アンテナ・RF設計:アンテナアレイから放射される電波の伝播も同じ波の原理に従います。CAEシミュレーションは、携帯電話基地局や衛星通信向けに信号強度と指向性を最大化するアンテナ配置設計に不可欠です。
地震解析:地球物理学者は、地震波が地球の各層をどのように伝わるかを理解するために波動伝播モデルを使用します。これは地震リスク評価や石油・ガス探査にとって極めて重要な解析です。
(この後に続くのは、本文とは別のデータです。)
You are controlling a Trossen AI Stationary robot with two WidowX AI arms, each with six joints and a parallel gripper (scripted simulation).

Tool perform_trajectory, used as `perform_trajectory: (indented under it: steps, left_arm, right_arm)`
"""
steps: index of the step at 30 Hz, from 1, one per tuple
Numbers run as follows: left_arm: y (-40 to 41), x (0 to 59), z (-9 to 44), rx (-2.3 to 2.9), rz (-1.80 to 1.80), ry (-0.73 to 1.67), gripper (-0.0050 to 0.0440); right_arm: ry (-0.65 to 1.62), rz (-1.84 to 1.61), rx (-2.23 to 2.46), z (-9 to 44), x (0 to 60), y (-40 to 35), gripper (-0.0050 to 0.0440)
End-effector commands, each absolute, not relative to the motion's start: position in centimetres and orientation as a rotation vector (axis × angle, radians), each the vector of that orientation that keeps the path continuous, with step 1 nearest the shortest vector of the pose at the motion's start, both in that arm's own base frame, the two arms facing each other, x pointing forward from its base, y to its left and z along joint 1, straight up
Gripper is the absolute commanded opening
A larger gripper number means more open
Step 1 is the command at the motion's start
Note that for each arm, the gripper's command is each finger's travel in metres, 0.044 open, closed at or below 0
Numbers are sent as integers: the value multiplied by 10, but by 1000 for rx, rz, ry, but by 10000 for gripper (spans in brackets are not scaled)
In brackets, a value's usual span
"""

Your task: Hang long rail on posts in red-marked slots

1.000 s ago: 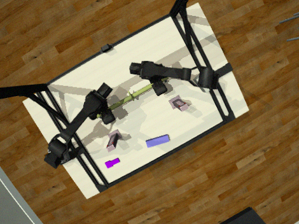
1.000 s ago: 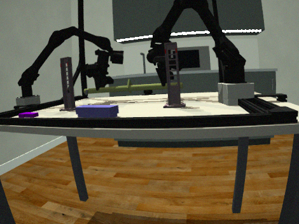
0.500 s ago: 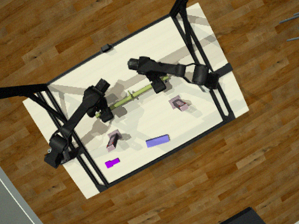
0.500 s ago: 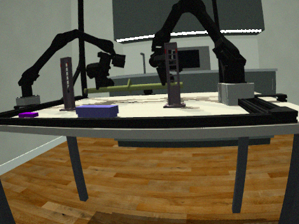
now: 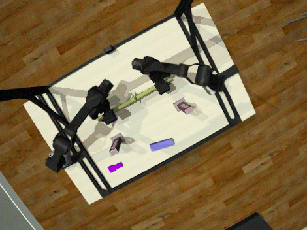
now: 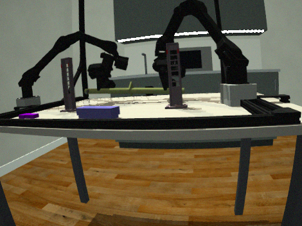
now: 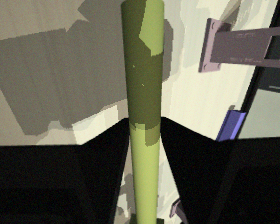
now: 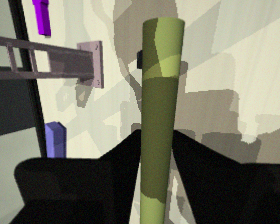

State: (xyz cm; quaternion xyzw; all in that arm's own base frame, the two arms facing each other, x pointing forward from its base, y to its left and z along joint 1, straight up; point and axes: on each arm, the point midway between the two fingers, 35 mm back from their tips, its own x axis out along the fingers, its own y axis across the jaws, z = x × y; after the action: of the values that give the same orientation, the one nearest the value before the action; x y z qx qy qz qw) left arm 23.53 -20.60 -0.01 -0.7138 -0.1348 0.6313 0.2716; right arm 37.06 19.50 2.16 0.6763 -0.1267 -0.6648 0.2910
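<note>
The long yellow-green rail (image 5: pixel 125 105) (image 6: pixel 144 90) (image 7: pixel 144 90) (image 8: pixel 160 105) hangs about level above the table, behind both posts. My left gripper (image 6: pixel 166 88) (image 7: pixel 144 122) is shut on it near one end. My right gripper (image 6: pixel 102 88) (image 8: pixel 156 134) is shut on it near the other end. One slotted post (image 5: pixel 189 111) (image 6: pixel 175 98) (image 7: pixel 235 47) stands on the left arm's side, the other post (image 5: pixel 113 152) (image 6: pixel 71 103) (image 8: pixel 80 65) on the right arm's side. Both have red marks near their tops. The end hooks cannot be made out clearly.
A blue block (image 5: pixel 161 144) (image 6: pixel 97 112) (image 7: pixel 232 125) (image 8: pixel 56 140) lies near the table's front edge, between the posts. A small purple piece (image 5: pixel 115 167) (image 6: pixel 29 115) (image 8: pixel 42 19) lies near the right arm's post. A black frame (image 5: pixel 170 161) runs around the table, with uprights.
</note>
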Motion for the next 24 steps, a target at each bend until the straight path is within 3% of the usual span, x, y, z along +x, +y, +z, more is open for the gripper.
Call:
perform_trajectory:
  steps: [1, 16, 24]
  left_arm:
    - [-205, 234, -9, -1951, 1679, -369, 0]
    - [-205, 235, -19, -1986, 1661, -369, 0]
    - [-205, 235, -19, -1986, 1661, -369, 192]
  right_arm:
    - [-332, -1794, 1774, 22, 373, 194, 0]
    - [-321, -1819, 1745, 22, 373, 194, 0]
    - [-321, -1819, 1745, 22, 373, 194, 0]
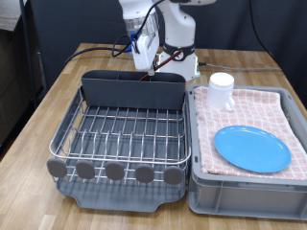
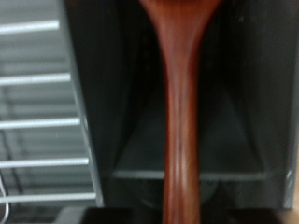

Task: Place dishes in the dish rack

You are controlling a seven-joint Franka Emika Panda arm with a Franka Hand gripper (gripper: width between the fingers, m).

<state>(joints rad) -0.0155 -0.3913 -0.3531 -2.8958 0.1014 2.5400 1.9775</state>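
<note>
Gripper (image 1: 152, 63) poised just above the long dark utensil caddy (image 1: 131, 89) at the far edge of the dish rack (image 1: 120, 134), clamped on the upper handle of the reddish-brown wooden spoon (image 2: 181, 112), which hangs straight down from it into the caddy's dark compartment. Below and nearer the camera than the gripper, silver wire rack bars bare of dishes. Off to the exterior view's right of the gripper, white mug (image 1: 222, 89) and light-blue plate (image 1: 251, 149) resting on the pink checkered cloth (image 1: 273, 110) over the grey bin (image 1: 245, 190), all on the wooden surface (image 1: 58, 91).
</note>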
このシミュレーターを使い始めたとき、特にCAE初学者が誤解しがちなポイントがいくつかあります。まず一つ目は 「波速 (c) を現実の水の波に近づけて設定すれば、より正確なシミュレーションになる」という思い込みです。確かに波速は物理的なパラメータですが、数値計算の安定性を決めるCFL条件 ($c \Delta t / \Delta x \lt 1$) と強く結びついています。例えば波速 c を大きくしすぎると、この条件を満たすために時間刻み $\Delta t$ を極端に小さくする必要が出て、計算が重くなったり不安定になったりします。実務では、現象の本質を捉えつつ計算コストを抑えるバランスが重要です。
二つ目は 減衰係数の設定についてです。このツールでは「水の抵抗」を模倣していますが、実際には減衰のモデル化には選択肢があります。例えば振動構造物の解析では、現象に応じて速度に比例する「粘性減衰」や変位に比例する「履歴減衰」などのモデルが使い分けられます。シミュレーターの減衰を強くしすぎると干渉縞が見えにくくなるので、観察目的に合わせて調整するのがコツです。
最後に、「境界条件は単に壁があるだけ」という理解です。このツールでは「固定端」(壁で波が反射)を採用していますが、実際には「自由端」(壁が振動)や「吸収端」(境界で波が消える)など、多様な条件が存在します。例えば無響室の設計では、音をできるだけ吸収するように壁に「吸収端」条件が設定されます。シミュレーション結果を解釈する際は、どんな境界条件を仮定したのかを常に意識することが、実務での落とし穴を防ぐ第一歩です。
1 m × 1 m の水槽で、波速 = 1.2 m/s、減衰 = 0.05、周波数 = 3 Hz に設定します。対辺に 0.4 m 離れた2つのコヒーレント波源を配置すると、強め合いの領域で振幅は単一波源の2倍に達し、弱め合いの節では振幅がほぼゼロに低下します。中央に幅 0.1 m の障害物を追加すると、波長 λ = v/f = 1.2/3 = 0.4 m により、影領域の外側まで波が回り込む回折の広がりが測定可能な形で観察できます。